Isso significa que a privacidade das pessoas, dentro e fora da internet, ganha o mesmo status jurídico dos direitos e garantias individuais e coletivas de que gozam todos os brasileiros, tais como a liberdade de expressão, de manifestação, a presunção da inocência, o acesso à justiça e tantos que limitam o poder do Estado e das corporações em relação ao indivíduo, dando a baliza para a organização de nossa sociedade.

Alçada à condição de direito fundamental, a proteção de dados pessoais passa também a ser cláusula pétrea e não poderá ser suprimida, nem mesmo por outra emenda constitucional. Isso porque a Constituição Federal determina, em seu artigo 60, parágrafo 4º, que certas diretrizes representam avanços civilizatórios, e só podem ser ampliados e jamais abolidos, como é o caso do capítulo sobre direitos e garantias individuais.

Trata-se de uma conquista histórica que atualiza o quadro de direitos fundamentais no contexto atual de uma sociedade cada vez mais “datificada”. Nós somos os dados, os dados somos nós. É assim com o acesso ao crédito; é assim com a publicidade que se vê nas plataformas digitais; e é assim para se cadastrar em programas sociais dos governos.
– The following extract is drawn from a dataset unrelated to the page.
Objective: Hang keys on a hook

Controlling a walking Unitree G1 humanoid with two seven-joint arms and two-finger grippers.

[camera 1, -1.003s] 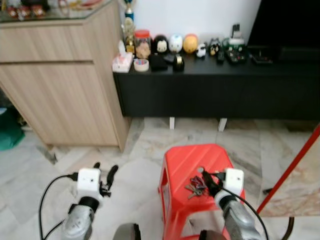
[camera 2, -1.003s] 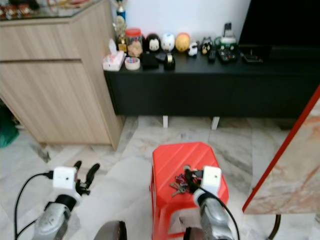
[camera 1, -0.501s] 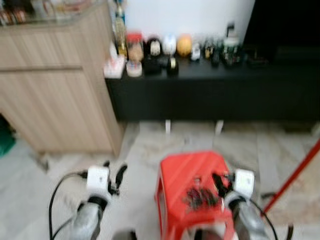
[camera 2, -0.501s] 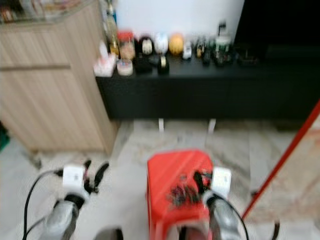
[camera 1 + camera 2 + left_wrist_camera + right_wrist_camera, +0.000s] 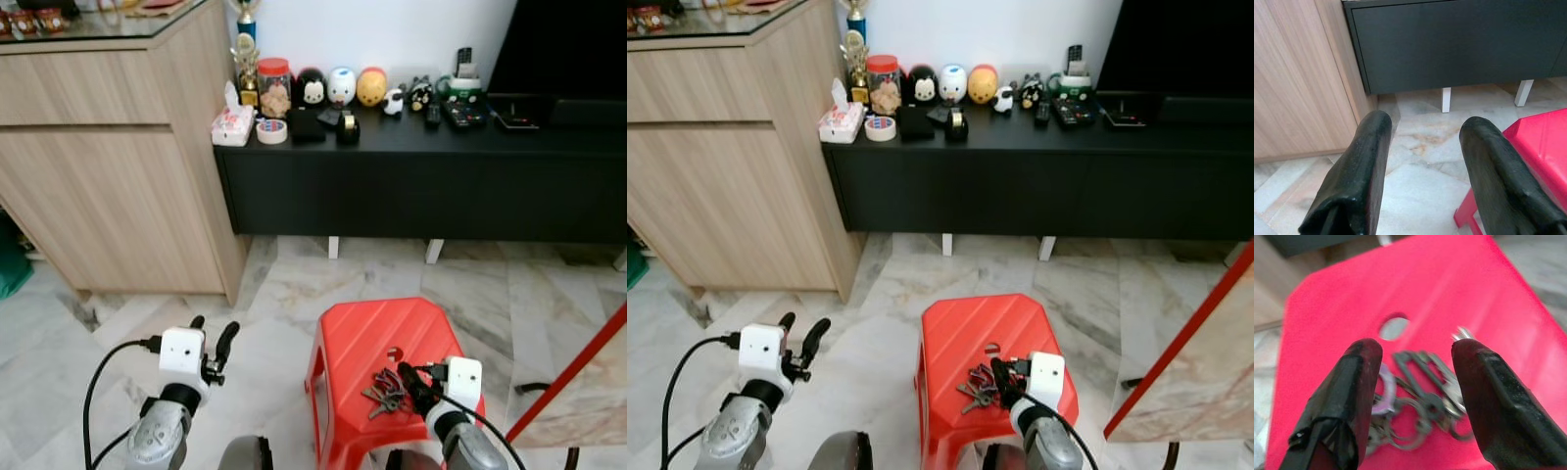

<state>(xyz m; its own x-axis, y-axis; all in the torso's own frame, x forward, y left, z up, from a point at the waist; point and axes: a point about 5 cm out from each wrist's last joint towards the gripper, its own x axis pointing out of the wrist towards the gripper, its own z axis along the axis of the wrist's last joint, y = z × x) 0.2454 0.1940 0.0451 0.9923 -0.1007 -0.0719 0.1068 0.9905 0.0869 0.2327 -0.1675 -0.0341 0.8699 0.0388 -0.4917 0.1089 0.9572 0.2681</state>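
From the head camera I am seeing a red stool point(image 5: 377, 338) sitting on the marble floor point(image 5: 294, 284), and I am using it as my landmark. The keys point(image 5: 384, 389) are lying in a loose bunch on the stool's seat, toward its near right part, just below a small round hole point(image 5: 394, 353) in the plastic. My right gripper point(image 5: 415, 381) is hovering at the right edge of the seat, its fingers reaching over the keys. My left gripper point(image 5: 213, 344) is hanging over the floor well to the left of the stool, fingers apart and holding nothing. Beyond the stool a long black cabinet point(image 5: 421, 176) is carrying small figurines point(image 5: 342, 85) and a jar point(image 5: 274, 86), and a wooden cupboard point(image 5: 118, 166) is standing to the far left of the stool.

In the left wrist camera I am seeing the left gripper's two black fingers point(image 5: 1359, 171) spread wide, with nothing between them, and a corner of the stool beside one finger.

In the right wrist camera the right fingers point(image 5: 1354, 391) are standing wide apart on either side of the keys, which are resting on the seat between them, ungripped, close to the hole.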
Nossos dados estão em vários lugares e nós somos categorizados com base no que eles dizem a nosso respeito. É a radiografia de nossos interesses, padrões de comportamento e consumo.

Nesta realidade, tornou-se imperativo normatizar o acesso, a guardar e o tratamento de dados de forma a compatibilizar o direito à privacidade dos usuários, os interesses econômicos envolvidos e impedir utilização política para fins escusos desse material inesgotável de informações.

Em outras partes do mundo, o desafio de adequar as legislações locais ou regionais ao dinamismo da sociedade digital também se impõe. Têm sido fontes de estudo e de inspiração nos debates do Congresso Nacional as melhores experiências internacionais, particularmente o Regulamento Geral de Dados aprovados pela União Europeia.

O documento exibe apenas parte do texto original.